REQUIREMENT
Collect each line of the records containing the string "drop".

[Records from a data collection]

════════════════

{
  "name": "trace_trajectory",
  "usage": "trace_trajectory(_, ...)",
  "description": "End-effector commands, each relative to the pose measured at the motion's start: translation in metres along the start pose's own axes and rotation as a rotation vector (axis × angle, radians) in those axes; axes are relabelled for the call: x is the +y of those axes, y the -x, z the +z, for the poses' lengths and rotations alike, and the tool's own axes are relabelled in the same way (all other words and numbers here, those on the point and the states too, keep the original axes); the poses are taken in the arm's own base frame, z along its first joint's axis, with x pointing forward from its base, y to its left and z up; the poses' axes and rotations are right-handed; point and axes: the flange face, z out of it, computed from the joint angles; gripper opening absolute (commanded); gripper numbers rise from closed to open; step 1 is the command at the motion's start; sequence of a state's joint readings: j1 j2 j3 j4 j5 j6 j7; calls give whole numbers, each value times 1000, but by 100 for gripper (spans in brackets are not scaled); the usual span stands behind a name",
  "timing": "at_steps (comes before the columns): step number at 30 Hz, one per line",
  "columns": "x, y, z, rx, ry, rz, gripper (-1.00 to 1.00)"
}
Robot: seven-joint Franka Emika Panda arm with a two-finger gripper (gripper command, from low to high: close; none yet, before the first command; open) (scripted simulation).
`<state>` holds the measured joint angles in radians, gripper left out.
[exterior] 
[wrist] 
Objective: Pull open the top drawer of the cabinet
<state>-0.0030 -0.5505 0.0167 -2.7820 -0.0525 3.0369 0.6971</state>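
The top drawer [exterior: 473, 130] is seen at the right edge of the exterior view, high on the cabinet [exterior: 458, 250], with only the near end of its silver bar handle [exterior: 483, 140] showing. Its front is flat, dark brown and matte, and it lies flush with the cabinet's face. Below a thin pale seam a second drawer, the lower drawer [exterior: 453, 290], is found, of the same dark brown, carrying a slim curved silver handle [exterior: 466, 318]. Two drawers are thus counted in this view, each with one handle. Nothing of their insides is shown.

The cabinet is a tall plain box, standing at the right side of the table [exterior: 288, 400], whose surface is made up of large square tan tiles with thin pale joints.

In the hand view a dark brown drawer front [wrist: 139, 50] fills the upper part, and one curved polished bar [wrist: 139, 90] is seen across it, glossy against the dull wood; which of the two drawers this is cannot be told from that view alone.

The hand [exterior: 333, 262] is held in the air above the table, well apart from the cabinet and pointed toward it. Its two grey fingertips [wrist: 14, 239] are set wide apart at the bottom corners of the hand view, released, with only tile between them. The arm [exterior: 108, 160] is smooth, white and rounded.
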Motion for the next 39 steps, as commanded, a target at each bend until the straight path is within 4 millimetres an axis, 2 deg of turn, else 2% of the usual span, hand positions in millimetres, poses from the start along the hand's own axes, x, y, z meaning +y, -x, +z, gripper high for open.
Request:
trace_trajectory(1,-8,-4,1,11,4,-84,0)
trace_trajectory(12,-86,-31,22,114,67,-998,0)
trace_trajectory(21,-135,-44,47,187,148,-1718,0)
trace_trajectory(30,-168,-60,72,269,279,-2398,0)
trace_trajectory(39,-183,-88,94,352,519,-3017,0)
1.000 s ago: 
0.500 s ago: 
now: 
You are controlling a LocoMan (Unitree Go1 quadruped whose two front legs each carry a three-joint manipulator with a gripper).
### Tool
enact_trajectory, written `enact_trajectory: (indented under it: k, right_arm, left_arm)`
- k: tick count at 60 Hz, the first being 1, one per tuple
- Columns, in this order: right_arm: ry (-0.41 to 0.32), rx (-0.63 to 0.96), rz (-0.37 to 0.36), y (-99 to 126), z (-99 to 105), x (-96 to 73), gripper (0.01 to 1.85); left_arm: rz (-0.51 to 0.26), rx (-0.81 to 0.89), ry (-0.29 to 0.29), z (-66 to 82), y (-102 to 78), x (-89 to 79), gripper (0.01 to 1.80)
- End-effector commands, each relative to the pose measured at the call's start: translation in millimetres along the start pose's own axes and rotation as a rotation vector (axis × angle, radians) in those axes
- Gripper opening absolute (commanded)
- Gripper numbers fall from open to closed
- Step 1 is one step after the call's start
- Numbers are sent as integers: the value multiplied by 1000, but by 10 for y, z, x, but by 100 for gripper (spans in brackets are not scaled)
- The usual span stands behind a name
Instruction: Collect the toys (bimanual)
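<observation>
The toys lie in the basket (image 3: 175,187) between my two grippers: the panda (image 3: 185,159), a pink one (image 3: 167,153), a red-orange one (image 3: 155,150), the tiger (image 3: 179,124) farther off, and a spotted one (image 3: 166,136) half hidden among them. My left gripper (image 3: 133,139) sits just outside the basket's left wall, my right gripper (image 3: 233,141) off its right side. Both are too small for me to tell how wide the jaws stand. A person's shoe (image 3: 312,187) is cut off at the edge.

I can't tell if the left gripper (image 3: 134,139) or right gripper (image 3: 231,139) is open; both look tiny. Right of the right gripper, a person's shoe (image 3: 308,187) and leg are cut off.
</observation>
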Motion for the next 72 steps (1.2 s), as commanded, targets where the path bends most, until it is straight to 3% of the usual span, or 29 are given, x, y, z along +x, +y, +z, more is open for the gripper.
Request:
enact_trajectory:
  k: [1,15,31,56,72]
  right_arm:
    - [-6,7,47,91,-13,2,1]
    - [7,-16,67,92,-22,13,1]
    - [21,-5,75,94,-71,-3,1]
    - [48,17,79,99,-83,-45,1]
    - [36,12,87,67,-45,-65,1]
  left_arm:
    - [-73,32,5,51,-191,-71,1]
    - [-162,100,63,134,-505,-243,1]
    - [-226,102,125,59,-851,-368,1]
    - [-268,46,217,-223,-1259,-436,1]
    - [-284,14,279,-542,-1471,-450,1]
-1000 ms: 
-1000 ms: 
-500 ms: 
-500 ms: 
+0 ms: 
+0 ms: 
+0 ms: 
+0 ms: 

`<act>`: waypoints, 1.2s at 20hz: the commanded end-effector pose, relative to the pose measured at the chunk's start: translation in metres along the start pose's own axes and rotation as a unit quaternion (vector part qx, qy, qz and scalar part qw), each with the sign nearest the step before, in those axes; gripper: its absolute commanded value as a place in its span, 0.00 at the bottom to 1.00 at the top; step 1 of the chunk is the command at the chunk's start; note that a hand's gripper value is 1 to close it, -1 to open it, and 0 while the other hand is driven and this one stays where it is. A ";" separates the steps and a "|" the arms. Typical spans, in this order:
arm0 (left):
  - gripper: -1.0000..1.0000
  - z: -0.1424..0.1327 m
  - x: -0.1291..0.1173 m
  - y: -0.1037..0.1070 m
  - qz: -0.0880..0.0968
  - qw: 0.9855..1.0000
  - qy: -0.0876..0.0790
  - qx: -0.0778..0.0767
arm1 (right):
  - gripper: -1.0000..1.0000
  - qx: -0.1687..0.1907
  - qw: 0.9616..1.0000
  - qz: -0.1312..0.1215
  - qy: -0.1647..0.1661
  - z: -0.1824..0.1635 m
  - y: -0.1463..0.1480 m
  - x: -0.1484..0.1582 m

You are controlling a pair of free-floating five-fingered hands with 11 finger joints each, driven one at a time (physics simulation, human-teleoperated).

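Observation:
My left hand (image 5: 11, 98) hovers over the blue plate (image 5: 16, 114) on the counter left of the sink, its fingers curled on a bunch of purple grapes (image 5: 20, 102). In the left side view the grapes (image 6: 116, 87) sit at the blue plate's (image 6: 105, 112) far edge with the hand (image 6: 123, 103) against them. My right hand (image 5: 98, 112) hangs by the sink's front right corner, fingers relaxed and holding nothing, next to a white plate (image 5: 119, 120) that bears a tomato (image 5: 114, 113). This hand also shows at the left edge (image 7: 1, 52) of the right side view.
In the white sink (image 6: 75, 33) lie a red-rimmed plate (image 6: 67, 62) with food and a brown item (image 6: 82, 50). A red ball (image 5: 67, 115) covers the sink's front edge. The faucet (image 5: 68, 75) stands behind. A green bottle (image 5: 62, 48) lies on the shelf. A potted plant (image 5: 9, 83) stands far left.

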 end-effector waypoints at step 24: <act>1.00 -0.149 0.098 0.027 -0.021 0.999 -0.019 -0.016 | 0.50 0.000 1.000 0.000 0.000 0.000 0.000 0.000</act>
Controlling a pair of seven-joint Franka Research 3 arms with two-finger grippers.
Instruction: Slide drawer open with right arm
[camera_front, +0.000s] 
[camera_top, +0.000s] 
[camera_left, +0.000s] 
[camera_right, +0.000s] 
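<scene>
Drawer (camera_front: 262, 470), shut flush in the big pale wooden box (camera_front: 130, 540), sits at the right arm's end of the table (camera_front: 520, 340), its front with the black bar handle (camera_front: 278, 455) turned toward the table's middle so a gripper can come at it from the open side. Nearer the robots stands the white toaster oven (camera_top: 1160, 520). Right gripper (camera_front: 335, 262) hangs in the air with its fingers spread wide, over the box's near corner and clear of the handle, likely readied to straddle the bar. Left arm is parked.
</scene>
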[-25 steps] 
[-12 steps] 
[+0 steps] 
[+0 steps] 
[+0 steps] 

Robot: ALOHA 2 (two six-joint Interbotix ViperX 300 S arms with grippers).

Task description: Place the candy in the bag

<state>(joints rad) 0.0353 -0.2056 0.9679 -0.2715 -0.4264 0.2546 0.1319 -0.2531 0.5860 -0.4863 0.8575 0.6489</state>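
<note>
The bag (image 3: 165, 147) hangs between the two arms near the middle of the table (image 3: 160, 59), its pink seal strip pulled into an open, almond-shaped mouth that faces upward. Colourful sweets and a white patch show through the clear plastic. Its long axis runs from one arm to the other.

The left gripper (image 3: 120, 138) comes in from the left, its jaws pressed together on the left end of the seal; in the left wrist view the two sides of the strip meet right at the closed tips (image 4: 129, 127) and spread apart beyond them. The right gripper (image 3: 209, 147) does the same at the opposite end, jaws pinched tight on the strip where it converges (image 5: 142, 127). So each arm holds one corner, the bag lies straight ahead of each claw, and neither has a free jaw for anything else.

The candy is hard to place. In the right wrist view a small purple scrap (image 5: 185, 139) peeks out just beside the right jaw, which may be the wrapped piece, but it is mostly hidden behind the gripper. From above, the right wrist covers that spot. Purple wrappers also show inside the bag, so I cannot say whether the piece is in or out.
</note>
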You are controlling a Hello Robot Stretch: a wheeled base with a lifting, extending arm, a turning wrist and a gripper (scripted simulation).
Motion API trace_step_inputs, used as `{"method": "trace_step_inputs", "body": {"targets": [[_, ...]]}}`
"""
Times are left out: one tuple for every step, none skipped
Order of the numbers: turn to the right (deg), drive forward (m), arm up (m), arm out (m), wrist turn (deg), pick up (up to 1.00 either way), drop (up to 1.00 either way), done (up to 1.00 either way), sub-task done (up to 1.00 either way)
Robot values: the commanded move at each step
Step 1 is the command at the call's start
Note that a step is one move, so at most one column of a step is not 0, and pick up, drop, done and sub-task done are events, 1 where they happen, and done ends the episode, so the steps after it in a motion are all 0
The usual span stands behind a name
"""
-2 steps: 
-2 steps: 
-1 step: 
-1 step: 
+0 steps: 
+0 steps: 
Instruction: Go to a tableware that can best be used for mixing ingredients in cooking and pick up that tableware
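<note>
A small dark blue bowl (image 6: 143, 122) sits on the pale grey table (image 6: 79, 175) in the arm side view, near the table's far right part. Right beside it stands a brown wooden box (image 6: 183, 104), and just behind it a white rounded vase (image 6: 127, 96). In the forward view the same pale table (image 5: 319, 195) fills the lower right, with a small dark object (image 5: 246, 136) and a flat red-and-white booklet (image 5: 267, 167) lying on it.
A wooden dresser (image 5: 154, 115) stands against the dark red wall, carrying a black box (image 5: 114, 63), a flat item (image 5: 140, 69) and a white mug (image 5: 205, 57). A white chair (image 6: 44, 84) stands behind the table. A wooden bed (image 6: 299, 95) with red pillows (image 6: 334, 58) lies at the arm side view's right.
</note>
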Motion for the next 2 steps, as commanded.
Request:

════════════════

RESULT OF THIS EXERCISE
Order of the numbers: turn to the right (deg), drive forward (m), arm up (m), arm out (m), wrist turn (deg), pick up (up to 1.00 either way), drop (up to 1.00 either way), done (up to 1.00 either way), sub-task done (up to 1.00 either way)
Note that a step is one move, so at most one column of a step is not 0, and pick up, drop, done and sub-task done are events, 1 where they happen, and done ends the episode, so the steps after it in a motion are all 0

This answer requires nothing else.